**What to work on**
Exactly the lines below, starting with the one containing "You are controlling" and going on through the one containing "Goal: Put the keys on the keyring", must be reproduced, both ends included, and no pictures with them.

[Stored items from a collection]
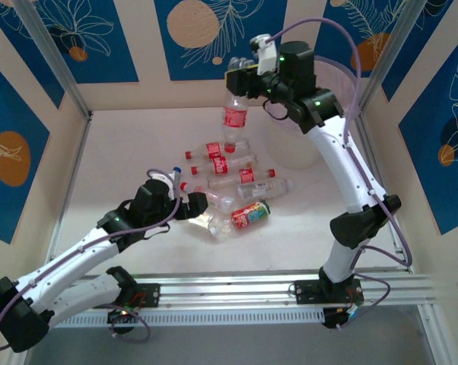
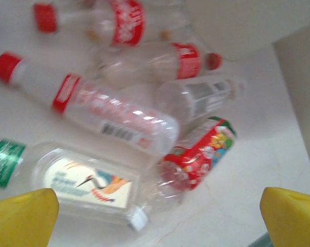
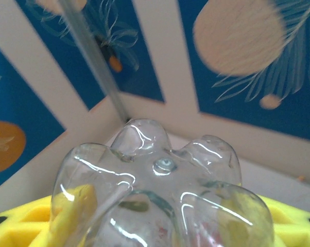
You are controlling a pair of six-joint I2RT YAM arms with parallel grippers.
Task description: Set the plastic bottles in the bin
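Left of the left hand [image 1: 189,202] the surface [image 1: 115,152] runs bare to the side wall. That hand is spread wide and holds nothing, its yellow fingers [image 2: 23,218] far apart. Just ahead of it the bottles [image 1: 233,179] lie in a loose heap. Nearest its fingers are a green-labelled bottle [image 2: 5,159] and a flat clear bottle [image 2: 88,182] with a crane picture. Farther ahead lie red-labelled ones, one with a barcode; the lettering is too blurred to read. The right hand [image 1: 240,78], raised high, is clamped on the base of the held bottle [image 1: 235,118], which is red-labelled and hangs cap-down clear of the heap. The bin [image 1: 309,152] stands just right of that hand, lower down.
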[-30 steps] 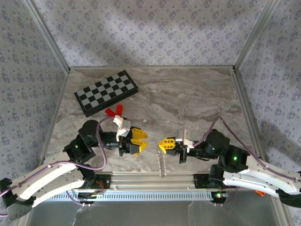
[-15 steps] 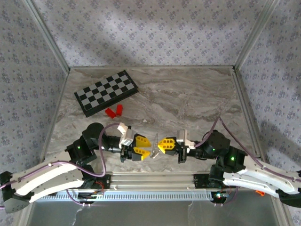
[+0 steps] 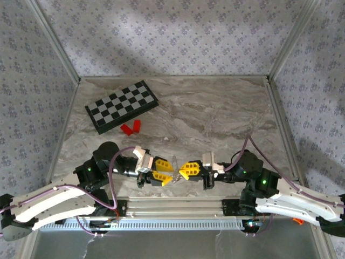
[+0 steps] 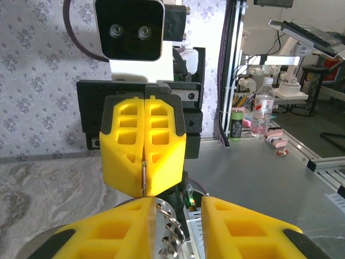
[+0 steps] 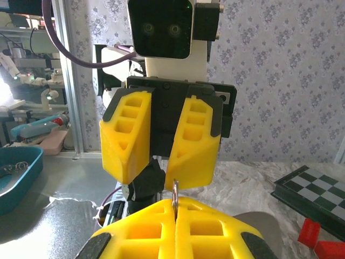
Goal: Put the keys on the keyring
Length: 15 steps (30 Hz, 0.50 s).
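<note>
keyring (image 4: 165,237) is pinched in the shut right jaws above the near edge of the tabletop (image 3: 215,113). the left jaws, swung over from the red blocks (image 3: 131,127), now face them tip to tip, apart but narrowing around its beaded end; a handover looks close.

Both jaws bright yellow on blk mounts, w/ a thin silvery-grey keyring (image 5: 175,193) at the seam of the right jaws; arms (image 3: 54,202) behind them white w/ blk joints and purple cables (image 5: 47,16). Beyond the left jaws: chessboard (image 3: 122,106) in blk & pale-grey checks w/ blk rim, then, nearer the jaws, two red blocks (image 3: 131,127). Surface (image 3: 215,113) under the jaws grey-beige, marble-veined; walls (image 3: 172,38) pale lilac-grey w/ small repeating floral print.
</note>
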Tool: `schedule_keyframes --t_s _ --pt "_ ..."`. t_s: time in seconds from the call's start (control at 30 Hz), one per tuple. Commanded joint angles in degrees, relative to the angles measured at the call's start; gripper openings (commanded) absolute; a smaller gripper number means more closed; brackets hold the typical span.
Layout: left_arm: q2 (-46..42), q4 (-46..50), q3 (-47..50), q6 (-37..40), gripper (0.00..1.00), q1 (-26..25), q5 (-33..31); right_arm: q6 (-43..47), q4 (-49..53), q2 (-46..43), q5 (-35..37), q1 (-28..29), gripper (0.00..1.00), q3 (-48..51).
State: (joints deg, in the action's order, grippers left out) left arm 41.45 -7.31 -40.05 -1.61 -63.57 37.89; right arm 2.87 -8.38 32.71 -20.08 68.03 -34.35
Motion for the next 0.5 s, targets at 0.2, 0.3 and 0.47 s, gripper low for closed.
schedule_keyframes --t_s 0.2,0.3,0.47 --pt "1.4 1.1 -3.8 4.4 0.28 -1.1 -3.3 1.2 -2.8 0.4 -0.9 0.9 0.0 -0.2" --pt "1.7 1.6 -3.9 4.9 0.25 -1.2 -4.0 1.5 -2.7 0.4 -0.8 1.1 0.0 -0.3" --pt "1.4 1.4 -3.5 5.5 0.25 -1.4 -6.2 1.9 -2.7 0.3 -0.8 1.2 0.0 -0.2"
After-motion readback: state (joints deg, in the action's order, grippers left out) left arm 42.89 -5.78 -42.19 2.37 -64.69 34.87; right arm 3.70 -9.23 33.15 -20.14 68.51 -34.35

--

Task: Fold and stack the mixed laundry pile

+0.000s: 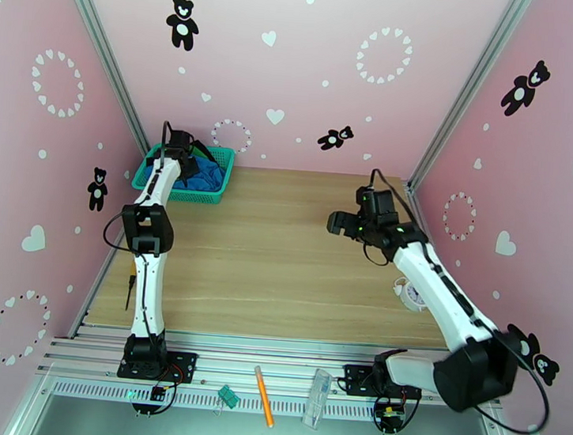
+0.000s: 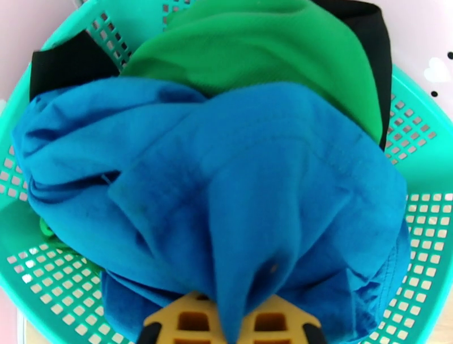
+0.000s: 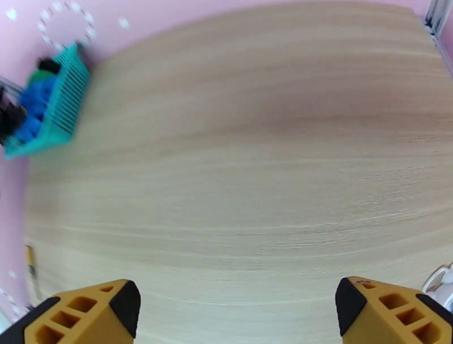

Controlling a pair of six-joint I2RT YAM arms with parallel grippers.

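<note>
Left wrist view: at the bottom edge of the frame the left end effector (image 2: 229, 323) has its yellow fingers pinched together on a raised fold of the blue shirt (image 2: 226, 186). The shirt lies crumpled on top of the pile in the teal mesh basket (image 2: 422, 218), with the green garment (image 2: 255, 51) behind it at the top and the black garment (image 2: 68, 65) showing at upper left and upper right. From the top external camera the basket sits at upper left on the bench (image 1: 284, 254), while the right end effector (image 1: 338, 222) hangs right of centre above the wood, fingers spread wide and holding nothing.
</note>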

**Answer box**
You are controlling a pair of six-joint I2RT YAM arms with parallel grippers.
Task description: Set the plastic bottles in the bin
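Left of the left hand [image 1: 189,202] the surface [image 1: 115,152] runs bare to the side wall. That hand is spread wide and holds nothing, its yellow fingers [image 2: 23,218] far apart. Just ahead of it the bottles [image 1: 233,179] lie in a loose heap. Nearest its fingers are a green-labelled bottle [image 2: 5,159] and a flat clear bottle [image 2: 88,182] with a crane picture. Farther ahead lie red-labelled ones, one with a barcode; the lettering is too blurred to read. The right hand [image 1: 240,78], raised high, is clamped on the base of the held bottle [image 1: 235,118], which is red-labelled and hangs cap-down clear of the heap. The bin [image 1: 309,152] stands just right of that hand, lower down.
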[-30 steps] 
[-15 steps] 
[+0 steps] 
[+0 steps] 
[+0 steps] 
Goal: Put the keys on the keyring

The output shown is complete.